Type out every line of the data again, exactly.

[Given material Boundary: Start]

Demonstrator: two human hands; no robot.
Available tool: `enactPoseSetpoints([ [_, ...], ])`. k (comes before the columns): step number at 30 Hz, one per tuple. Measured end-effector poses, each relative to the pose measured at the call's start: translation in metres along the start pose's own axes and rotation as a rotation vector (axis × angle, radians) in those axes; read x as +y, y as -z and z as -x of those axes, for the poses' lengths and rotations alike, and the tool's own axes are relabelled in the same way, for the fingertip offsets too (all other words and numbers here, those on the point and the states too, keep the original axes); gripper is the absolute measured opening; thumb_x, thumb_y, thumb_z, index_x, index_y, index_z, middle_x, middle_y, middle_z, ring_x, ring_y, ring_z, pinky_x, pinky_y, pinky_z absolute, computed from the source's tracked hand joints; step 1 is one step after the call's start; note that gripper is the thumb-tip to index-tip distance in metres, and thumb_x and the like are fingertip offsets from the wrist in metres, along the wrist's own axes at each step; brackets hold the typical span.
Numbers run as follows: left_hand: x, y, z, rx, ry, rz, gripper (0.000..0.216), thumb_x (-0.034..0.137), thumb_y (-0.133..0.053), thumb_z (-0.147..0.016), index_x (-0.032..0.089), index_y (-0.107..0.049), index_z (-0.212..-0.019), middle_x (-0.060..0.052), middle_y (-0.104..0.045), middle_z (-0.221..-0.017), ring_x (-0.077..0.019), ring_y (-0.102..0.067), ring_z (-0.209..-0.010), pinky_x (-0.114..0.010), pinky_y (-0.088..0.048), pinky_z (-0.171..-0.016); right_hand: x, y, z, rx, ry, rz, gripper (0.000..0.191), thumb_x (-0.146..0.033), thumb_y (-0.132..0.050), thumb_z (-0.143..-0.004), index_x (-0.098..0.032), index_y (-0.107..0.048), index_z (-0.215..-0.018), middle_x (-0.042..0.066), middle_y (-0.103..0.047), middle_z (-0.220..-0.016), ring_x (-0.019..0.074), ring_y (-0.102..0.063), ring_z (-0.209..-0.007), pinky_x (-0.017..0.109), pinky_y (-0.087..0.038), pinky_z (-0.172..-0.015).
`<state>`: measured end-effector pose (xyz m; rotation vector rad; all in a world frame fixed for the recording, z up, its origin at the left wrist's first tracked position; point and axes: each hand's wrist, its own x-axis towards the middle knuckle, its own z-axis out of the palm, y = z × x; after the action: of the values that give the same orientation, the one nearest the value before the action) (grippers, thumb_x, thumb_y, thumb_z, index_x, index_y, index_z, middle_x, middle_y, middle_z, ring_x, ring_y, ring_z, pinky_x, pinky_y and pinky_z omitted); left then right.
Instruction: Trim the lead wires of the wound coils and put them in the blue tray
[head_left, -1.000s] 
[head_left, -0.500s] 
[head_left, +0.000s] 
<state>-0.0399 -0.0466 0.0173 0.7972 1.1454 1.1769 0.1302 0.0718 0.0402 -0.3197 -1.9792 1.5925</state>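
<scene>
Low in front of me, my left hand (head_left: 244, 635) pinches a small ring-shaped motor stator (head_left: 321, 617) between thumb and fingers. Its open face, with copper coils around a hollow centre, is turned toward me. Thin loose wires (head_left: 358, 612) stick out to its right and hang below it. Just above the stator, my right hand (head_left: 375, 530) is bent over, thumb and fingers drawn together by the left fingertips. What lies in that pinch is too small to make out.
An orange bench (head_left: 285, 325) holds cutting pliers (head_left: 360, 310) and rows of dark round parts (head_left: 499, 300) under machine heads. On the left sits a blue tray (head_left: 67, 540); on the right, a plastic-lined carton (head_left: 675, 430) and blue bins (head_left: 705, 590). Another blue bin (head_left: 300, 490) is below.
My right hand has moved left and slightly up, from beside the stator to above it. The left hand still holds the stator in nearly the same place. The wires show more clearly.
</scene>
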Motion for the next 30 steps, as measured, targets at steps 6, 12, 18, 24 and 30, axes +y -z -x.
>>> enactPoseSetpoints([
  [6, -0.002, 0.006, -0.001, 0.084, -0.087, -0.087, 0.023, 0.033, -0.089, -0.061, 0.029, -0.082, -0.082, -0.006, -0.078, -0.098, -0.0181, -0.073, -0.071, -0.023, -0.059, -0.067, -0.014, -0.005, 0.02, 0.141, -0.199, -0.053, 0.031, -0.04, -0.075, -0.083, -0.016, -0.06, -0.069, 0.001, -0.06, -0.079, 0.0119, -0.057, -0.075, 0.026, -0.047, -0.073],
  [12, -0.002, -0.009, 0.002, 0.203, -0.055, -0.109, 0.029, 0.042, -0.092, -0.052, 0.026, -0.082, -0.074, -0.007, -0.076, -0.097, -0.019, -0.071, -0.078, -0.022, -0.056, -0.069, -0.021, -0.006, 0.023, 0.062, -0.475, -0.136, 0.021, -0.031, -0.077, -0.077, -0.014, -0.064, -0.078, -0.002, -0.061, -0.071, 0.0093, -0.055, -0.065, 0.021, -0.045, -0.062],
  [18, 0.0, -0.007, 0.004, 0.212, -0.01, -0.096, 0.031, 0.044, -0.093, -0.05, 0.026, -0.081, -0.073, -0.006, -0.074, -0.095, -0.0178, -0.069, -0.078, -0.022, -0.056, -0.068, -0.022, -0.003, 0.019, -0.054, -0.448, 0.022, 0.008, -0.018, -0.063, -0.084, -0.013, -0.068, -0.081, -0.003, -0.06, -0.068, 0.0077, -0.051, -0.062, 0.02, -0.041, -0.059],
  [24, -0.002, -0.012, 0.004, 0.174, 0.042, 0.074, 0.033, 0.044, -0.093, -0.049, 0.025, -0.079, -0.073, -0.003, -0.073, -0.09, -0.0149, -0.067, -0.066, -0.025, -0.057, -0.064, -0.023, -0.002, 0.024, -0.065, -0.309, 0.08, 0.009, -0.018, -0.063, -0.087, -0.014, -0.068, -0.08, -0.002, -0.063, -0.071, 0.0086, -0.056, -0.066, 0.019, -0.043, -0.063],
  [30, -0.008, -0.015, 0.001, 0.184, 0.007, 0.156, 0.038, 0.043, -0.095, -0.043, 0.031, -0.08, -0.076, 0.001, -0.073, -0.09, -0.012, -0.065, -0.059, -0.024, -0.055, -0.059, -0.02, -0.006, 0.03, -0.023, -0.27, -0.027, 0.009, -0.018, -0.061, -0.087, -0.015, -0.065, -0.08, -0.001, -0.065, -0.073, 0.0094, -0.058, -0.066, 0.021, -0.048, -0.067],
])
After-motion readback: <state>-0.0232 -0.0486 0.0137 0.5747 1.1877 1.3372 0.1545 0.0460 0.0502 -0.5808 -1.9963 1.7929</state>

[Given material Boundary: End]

> Response area
Demonstrator: two human hands; no robot.
Available tool: `enactPoseSetpoints([ [_, ...], ])`. k (comes before the columns): step number at 30 Hz, one per tuple. Measured end-effector poses, each relative to the pose measured at the call's start: translation in metres along the start pose's own axes and rotation as a rotation vector (axis × angle, radians) in those axes; read x as +y, y as -z and z as -x of those axes, for the poses' lengths and rotations alike, and the tool's own axes are relabelled in the same way, for the fingertip offsets too (all other words and numbers here, those on the point and the states too, keep the original axes); gripper is the absolute measured opening; thumb_x, thumb_y, thumb_z, index_x, index_y, index_z, middle_x, middle_y, middle_z, ring_x, ring_y, ring_z, pinky_x, pinky_y, pinky_z absolute, computed from the source's tracked hand joints; step 1 is one step after the call's start; note that gripper is the thumb-tip to index-tip distance in metres, and thumb_x and the like are fingertip offsets from the wrist in metres, along the wrist's own axes at each step; brackets hold the typical span.
Numbers run as follows: left_hand: x, y, z, rx, ry, rz, gripper (0.000..0.216), thumb_x (-0.034..0.137), thumb_y (-0.133..0.053), thumb_z (-0.147..0.016), index_x (-0.032..0.089), index_y (-0.107..0.049), index_z (-0.212..-0.019), middle_x (-0.060..0.052), middle_y (-0.104..0.045), middle_z (-0.221..-0.017), ring_x (-0.077..0.019), ring_y (-0.102..0.067), ring_z (-0.209..-0.010), pinky_x (-0.114..0.010), pinky_y (-0.088..0.048), pinky_z (-0.171..-0.016); right_hand: x, y, z, rx, ry, rz, gripper (0.000..0.191), thumb_x (-0.146..0.033), thumb_y (-0.132..0.050), thumb_z (-0.143..-0.004), index_x (-0.098..0.032), index_y (-0.107..0.048), index_z (-0.215..-0.018), middle_x (-0.042..0.066), middle_y (-0.103..0.047), middle_z (-0.220..-0.016), ring_x (-0.019..0.074), ring_y (-0.102..0.063), ring_z (-0.209..-0.007), pinky_x (-0.017..0.109), pinky_y (-0.087..0.038), pinky_z (-0.172..-0.015).
`<state>`: measured end-effector pose (xyz m; rotation vector rad; all in a world frame fixed for the recording, z up, its origin at the left wrist's first tracked position; point and axes: each hand's wrist, its own x-axis towards the middle knuckle, its own z-axis out of the palm, y = z × x; after the action: of the values that give the same orientation, the one nearest the value before the action) (grippers, thumb_x, thumb_y, thumb_z, index_x, index_y, index_z, middle_x, middle_y, middle_z, ring_x, ring_y, ring_z, pinky_x, pinky_y and pinky_z omitted); left then right.
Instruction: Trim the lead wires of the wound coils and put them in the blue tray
[head_left, -1.000s] 
[head_left, -0.500s] 
[head_left, +0.000s] 
<state>-0.0399 -0.0466 0.0173 0.7972 1.1454 1.1769 0.1302 0.0718 0.0402 -0.3197 -1.9792 1.5925</state>
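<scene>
Low in front of me, my left hand (head_left: 244, 635) pinches a small ring-shaped motor stator (head_left: 321, 617) between thumb and fingers. Its open face, with copper coils around a hollow centre, is turned toward me. Thin loose wires (head_left: 358, 612) stick out to its right and hang below it. Just above the stator, my right hand (head_left: 375, 530) is bent over, thumb and fingers drawn together by the left fingertips. What lies in that pinch is too small to make out.
An orange bench (head_left: 285, 325) holds cutting pliers (head_left: 360, 310) and rows of dark round parts (head_left: 499, 300) under machine heads. On the left sits a blue tray (head_left: 67, 540); on the right, a plastic-lined carton (head_left: 675, 430) and blue bins (head_left: 705, 590). Another blue bin (head_left: 300, 490) is below.
My right hand has moved left and slightly up, from beside the stator to above it. The left hand still holds the stator in nearly the same place. The wires show more clearly.
</scene>
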Motion for the next 30 steps, as measured, targets at steps 6, 12, 18, 24 and 30, axes +y -z -x.
>>> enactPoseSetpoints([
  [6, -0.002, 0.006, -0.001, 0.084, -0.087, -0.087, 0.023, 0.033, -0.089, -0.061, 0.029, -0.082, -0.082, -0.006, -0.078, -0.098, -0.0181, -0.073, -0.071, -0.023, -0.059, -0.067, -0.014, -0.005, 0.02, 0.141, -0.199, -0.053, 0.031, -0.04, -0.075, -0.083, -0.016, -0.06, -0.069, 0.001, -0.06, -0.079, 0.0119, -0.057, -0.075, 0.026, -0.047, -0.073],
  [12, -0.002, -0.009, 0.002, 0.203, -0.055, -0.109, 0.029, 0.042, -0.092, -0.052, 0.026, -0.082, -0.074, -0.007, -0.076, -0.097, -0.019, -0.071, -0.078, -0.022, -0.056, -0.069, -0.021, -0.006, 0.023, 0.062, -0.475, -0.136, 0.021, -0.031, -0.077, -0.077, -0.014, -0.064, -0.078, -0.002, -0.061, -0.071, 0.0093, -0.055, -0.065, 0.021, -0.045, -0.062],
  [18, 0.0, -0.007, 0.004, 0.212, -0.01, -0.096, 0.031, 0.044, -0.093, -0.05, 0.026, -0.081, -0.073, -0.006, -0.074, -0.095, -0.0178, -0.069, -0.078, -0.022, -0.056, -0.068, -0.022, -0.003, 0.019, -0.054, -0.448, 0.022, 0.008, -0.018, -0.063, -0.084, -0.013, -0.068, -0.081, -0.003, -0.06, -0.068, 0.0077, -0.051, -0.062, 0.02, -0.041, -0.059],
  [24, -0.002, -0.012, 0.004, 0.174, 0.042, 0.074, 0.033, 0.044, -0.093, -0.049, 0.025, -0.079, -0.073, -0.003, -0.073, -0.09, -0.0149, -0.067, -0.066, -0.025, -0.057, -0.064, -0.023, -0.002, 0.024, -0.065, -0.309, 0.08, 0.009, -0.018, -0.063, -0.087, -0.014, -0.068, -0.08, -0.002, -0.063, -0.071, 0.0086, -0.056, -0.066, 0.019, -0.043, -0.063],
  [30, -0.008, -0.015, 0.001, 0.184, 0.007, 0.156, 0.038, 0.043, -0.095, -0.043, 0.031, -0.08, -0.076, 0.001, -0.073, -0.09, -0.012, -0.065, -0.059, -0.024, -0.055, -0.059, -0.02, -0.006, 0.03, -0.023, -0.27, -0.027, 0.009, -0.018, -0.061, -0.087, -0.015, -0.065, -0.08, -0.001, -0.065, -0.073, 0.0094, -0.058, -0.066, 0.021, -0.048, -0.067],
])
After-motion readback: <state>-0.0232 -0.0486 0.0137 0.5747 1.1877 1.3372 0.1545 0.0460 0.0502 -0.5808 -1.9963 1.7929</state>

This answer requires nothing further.